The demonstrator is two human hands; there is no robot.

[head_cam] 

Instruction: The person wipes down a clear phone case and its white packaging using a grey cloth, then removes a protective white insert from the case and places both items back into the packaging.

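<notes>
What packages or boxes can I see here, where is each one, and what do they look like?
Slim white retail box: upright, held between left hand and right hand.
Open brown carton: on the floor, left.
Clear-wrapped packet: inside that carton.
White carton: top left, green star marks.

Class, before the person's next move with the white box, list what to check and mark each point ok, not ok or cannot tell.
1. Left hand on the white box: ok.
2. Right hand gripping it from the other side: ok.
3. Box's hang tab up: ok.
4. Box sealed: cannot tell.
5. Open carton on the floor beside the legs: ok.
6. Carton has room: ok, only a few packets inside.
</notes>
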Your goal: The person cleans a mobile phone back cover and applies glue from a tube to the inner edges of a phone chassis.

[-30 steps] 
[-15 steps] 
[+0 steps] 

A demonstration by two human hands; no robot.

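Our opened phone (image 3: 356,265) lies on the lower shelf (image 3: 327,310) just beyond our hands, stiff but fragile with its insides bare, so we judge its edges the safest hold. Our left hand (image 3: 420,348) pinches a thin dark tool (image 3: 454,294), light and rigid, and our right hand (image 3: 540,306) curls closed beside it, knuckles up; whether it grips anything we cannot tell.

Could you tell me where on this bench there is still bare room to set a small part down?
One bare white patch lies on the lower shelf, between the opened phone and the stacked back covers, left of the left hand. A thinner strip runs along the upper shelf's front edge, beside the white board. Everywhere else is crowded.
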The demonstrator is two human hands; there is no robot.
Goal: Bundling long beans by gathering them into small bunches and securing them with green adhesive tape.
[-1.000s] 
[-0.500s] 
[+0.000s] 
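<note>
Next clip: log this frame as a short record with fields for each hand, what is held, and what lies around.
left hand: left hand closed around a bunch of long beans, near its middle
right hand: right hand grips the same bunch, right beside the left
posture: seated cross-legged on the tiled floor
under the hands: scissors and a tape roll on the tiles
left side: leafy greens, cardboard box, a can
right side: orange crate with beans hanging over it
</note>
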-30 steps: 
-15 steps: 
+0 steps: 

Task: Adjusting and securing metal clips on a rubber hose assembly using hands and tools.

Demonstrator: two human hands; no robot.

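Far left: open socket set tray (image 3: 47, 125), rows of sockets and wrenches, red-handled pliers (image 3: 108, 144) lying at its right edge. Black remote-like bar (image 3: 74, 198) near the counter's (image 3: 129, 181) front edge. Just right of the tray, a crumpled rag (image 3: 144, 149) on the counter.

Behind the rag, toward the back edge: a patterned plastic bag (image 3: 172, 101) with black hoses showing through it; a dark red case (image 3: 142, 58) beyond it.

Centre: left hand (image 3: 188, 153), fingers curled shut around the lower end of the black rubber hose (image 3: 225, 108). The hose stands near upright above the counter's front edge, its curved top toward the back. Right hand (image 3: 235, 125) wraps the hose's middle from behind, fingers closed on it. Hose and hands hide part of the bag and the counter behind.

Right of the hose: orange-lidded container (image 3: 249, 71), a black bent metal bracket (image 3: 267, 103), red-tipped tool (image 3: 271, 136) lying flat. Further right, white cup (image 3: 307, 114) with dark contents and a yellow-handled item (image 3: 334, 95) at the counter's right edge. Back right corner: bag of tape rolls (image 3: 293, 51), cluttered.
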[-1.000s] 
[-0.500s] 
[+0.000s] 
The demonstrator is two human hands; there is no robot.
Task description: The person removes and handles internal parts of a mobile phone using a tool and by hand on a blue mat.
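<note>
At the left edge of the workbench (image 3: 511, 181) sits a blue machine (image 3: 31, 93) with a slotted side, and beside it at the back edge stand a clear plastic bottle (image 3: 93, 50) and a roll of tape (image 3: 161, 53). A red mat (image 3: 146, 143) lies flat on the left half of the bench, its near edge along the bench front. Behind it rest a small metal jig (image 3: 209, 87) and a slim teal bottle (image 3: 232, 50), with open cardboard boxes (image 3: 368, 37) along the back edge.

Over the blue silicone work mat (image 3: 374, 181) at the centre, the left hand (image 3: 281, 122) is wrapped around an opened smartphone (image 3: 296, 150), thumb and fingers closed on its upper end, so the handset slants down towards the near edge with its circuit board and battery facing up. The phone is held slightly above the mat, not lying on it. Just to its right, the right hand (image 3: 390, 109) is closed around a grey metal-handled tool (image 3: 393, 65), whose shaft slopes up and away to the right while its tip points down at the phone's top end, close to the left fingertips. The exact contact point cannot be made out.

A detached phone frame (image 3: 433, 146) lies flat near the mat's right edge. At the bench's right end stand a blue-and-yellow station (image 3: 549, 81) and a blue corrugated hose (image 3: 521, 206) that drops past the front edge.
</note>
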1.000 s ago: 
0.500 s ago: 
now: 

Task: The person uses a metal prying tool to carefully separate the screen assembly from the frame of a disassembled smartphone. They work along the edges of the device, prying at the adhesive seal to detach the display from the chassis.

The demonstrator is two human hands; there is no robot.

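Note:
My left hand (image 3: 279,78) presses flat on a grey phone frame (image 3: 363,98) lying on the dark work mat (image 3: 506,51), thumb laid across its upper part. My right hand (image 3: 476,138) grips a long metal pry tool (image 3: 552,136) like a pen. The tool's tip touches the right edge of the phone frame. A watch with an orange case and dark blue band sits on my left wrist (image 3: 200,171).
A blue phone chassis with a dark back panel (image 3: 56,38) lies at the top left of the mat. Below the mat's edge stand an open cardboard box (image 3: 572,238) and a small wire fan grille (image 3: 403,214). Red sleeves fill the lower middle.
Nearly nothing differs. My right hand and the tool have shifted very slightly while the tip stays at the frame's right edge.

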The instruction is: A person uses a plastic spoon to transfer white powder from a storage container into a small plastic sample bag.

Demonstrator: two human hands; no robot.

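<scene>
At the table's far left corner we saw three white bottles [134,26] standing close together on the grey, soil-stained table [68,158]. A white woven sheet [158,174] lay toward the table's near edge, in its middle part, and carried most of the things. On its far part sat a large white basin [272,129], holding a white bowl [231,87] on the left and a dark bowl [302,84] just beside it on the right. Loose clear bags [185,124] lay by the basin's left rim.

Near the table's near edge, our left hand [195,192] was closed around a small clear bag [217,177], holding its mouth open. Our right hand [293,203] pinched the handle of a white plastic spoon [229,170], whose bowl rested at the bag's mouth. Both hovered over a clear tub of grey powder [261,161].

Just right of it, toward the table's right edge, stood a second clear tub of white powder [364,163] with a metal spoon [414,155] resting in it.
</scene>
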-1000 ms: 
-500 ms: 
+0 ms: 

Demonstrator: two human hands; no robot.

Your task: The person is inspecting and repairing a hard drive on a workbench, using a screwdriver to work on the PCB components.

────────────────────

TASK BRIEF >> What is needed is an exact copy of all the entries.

YOUR SOLUTION >>
The demonstrator is two human hands; there is no robot.

[head_cam] 

Instruction: The person wipes down a clear phone case and its white packaging using a grey cloth, then removes a protective white insert from the case and places both items back into the packaging.

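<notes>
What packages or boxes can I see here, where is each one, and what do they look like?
Slim white retail box: upright, held between left hand and right hand.
Open brown carton: on the floor, left.
Clear-wrapped packet: inside that carton.
White carton: top left, green star marks.

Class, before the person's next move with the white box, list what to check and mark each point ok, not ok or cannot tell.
1. Left hand on the white box: ok.
2. Right hand gripping it from the other side: ok.
3. Box's hang tab up: ok.
4. Box sealed: cannot tell.
5. Open carton on the floor beside the legs: ok.
6. Carton has room: ok, only a few packets inside.
</notes>
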Your goal: The person cleans a mobile phone back cover and applies glue from a tube to the inner edges of a phone chassis.

[-30 steps] 
[-15 steps] 
[+0 steps] 

A demonstration by two human hands; no robot.

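Our opened phone (image 3: 356,265) lies on the lower shelf (image 3: 327,310) just beyond our hands, stiff but fragile with its insides bare, so we judge its edges the safest hold. Our left hand (image 3: 420,348) pinches a thin dark tool (image 3: 454,294), light and rigid, and our right hand (image 3: 540,306) curls closed beside it, knuckles up; whether it grips anything we cannot tell.

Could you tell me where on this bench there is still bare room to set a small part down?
One bare white patch lies on the lower shelf, between the opened phone and the stacked back covers, left of the left hand. A thinner strip runs along the upper shelf's front edge, beside the white board. Everywhere else is crowded.
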The demonstrator is two human hands; there is no robot.
Goal: Bundling long beans by gathering them into small bunches and securing them with green adhesive tape.
[-1.000s] 
[-0.500s] 
[+0.000s] 
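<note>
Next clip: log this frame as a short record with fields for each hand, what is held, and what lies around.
left hand: left hand closed around a bunch of long beans, near its middle
right hand: right hand grips the same bunch, right beside the left
posture: seated cross-legged on the tiled floor
under the hands: scissors and a tape roll on the tiles
left side: leafy greens, cardboard box, a can
right side: orange crate with beans hanging over it
</note>
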-30 steps: 
-15 steps: 
+0 steps: 

Task: Adjusting and securing metal clips on a rubber hose assembly using hands and tools.

Demonstrator: two human hands; no robot.

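Far left: open socket set tray (image 3: 47, 125), rows of sockets and wrenches, red-handled pliers (image 3: 108, 144) lying at its right edge. Black remote-like bar (image 3: 74, 198) near the counter's (image 3: 129, 181) front edge. Just right of the tray, a crumpled rag (image 3: 144, 149) on the counter.

Behind the rag, toward the back edge: a patterned plastic bag (image 3: 172, 101) with black hoses showing through it; a dark red case (image 3: 142, 58) beyond it.

Centre: left hand (image 3: 188, 153), fingers curled shut around the lower end of the black rubber hose (image 3: 225, 108). The hose stands near upright above the counter's front edge, its curved top toward the back. Right hand (image 3: 235, 125) wraps the hose's middle from behind, fingers closed on it. Hose and hands hide part of the bag and the counter behind.

Right of the hose: orange-lidded container (image 3: 249, 71), a black bent metal bracket (image 3: 267, 103), red-tipped tool (image 3: 271, 136) lying flat. Further right, white cup (image 3: 307, 114) with dark contents and a yellow-handled item (image 3: 334, 95) at the counter's right edge. Back right corner: bag of tape rolls (image 3: 293, 51), cluttered.
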[-1.000s] 
[-0.500s] 
[+0.000s] 
The demonstrator is two human hands; there is no robot.
Task description: The person removes and handles internal parts of a mobile phone using a tool and by hand on a blue mat.
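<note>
At the left edge of the workbench (image 3: 511, 181) sits a blue machine (image 3: 31, 93) with a slotted side, and beside it at the back edge stand a clear plastic bottle (image 3: 93, 50) and a roll of tape (image 3: 161, 53). A red mat (image 3: 146, 143) lies flat on the left half of the bench, its near edge along the bench front. Behind it rest a small metal jig (image 3: 209, 87) and a slim teal bottle (image 3: 232, 50), with open cardboard boxes (image 3: 368, 37) along the back edge.

Over the blue silicone work mat (image 3: 374, 181) at the centre, the left hand (image 3: 281, 122) is wrapped around an opened smartphone (image 3: 296, 150), thumb and fingers closed on its upper end, so the handset slants down towards the near edge with its circuit board and battery facing up. The phone is held slightly above the mat, not lying on it. Just to its right, the right hand (image 3: 390, 109) is closed around a grey metal-handled tool (image 3: 393, 65), whose shaft slopes up and away to the right while its tip points down at the phone's top end, close to the left fingertips. The exact contact point cannot be made out.

A detached phone frame (image 3: 433, 146) lies flat near the mat's right edge. At the bench's right end stand a blue-and-yellow station (image 3: 549, 81) and a blue corrugated hose (image 3: 521, 206) that drops past the front edge.
</note>
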1.000 s ago: 
0.500 s ago: 
now: 

Task: The person uses a metal prying tool to carefully separate the screen assembly from the frame of a disassembled smartphone. They work along the edges of the device, prying at the adhesive seal to detach the display from the chassis.

The demonstrator is two human hands; there is no robot.

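Note:
My left hand (image 3: 279,78) presses flat on a grey phone frame (image 3: 363,98) lying on the dark work mat (image 3: 506,51), thumb laid across its upper part. My right hand (image 3: 476,138) grips a long metal pry tool (image 3: 552,136) like a pen. The tool's tip touches the right edge of the phone frame. A watch with an orange case and dark blue band sits on my left wrist (image 3: 200,171).
A blue phone chassis with a dark back panel (image 3: 56,38) lies at the top left of the mat. Below the mat's edge stand an open cardboard box (image 3: 572,238) and a small wire fan grille (image 3: 403,214). Red sleeves fill the lower middle.
Nearly nothing differs. My right hand and the tool have shifted very slightly while the tip stays at the frame's right edge.
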
The instruction is: A person uses a plastic spoon to transfer white powder from a storage container into a small plastic sample bag.

Demonstrator: two human hands; no robot.

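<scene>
At the table's far left corner we saw three white bottles [134,26] standing close together on the grey, soil-stained table [68,158]. A white woven sheet [158,174] lay toward the table's near edge, in its middle part, and carried most of the things. On its far part sat a large white basin [272,129], holding a white bowl [231,87] on the left and a dark bowl [302,84] just beside it on the right. Loose clear bags [185,124] lay by the basin's left rim.

Near the table's near edge, our left hand [195,192] was closed around a small clear bag [217,177], holding its mouth open. Our right hand [293,203] pinched the handle of a white plastic spoon [229,170], whose bowl rested at the bag's mouth. Both hovered over a clear tub of grey powder [261,161].

Just right of it, toward the table's right edge, stood a second clear tub of white powder [364,163] with a metal spoon [414,155] resting in it.
</scene>
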-1000 ms: 
-500 ms: 
+0 ms: 

Demonstrator: two human hands; no robot.

Your task: The person is inspecting and repairing a hard drive on a workbench, using a screwdriver to work on the PCB components.

The work on this exercise is finished.